Aceitunas en un olivo cordobés | MADERO CUBERO

Los olivareros cordobeses viven un auténtico carrusel. Si el año pasado disfrutaban de una espectacular subida de precios del aceite de oliva, que alcanzaba máximos históricos inéditos en una década, en la actualidad sufren por una caída inaudita en una campaña corta que está reduciendo mucho los márgenes de beneficio. De hecho, el precio del aceite de oliva ha bajado por primera vez de los tres euros el litro desde hace casi tres años y medio, según destaca el observatorio de Asaja en Jaén.

Desde el mes de enero de 2015 el precio del aceite de oliva no cotizaba tan bajo. Durante la pasada semana, y siempre según los datos ofrecidos por el sistema Poolred, el aceite virgen extra se vendió a 3,06 euros por kilo en origen; el virgen a 2,88 y el lampante a 2,78. En enero de 2015, el virgen extra rondaba los 3,02. De media, el precio del aceite ya es inferior a los tres euros.

La causa está en una importante caída de la demanda nacional precisamente por culpa de los altos precios que alcanzó el aceite de oliva en la pasada campaña. Entonces, muchos productores advirtieron de que si se seguía vendido el virgen extra a cuatro euros el litro el sector en conjunto se resentiría.

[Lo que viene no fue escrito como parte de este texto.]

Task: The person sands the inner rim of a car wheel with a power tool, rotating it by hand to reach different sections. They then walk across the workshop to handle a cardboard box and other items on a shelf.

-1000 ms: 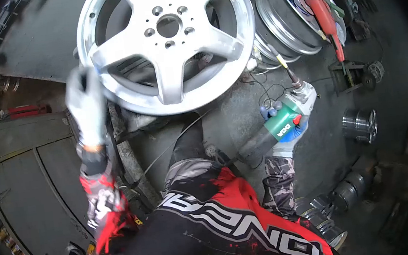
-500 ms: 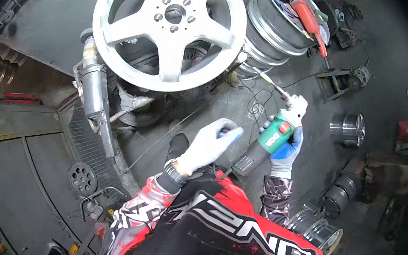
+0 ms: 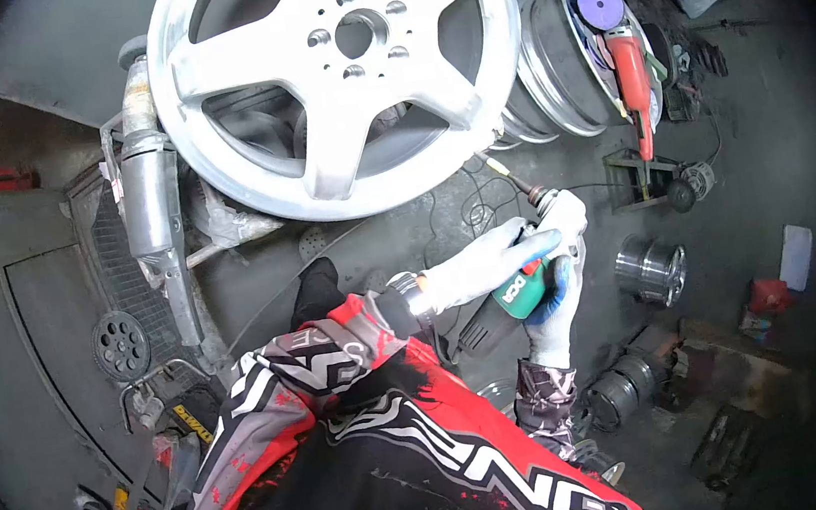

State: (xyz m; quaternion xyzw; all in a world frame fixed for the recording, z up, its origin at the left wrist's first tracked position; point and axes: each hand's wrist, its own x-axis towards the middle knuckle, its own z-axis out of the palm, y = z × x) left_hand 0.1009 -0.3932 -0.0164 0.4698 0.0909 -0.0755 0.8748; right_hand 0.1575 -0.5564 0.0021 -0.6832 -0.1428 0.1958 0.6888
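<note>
My right hand (image 3: 554,319), in a white glove with blue palm coating, grips a green and black die grinder (image 3: 521,292) from its right side. My left hand (image 3: 478,269), gloved the same way, lies over the top of the tool with its fingers against the body near the white head. A thin shaft with a pale tip (image 3: 499,166) points up and left from the head. Just beyond that tip stands a large silver five-spoke wheel rim (image 3: 331,153), its face toward me. The fingertips under the tool are partly hidden.
A red power tool (image 3: 630,79) with a purple disc rests on stacked rims (image 3: 548,68) at right. Left of the rim stands a grey metal cylinder on an arm (image 3: 152,199). Cords (image 3: 484,211) trail on the floor. Another rim (image 3: 651,271) lies farther right.
My left hand has moved right and come onto the die grinder. The tool has shifted slightly left and up in view, and the wheel rim looks larger and nearer.
</note>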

Tanto subió, que finalmente en el mercado nacional el consumo de aceite de girasol ha superado ya el de aceite de oliva.

Fuentes del sector destacan el “nerviosismo” instalado en muchos comercializadores y la “resistencia a la venta” que empieza a detectarse en muchas almazaras, que no quieren empezar a reducir drásticamente los márgenes de beneficio. Con la caída de precios, muchos comercializadores entienden que el precio va a seguir bajando, por lo que se resisten a comprar. En cambio, muchos agricultores consideran que la venta a tres euros es una buena operación, por lo que insisten en vender, lo que hace que los precios se sigan desplomando.

Además, esta semana ha aparecido un nuevo factor: la lluvia. Las precipitaciones harán que el olivar supere el estrés hídrico que comenzaba a sufrir y que las perspectivas de producción para la próxima campaña vuelvan a ser altas. Así, nuevamente se espera a que haya más producto en el mercado que el que se pueda vender. Es decir, los precios volverán a bajar según todas las previsiones.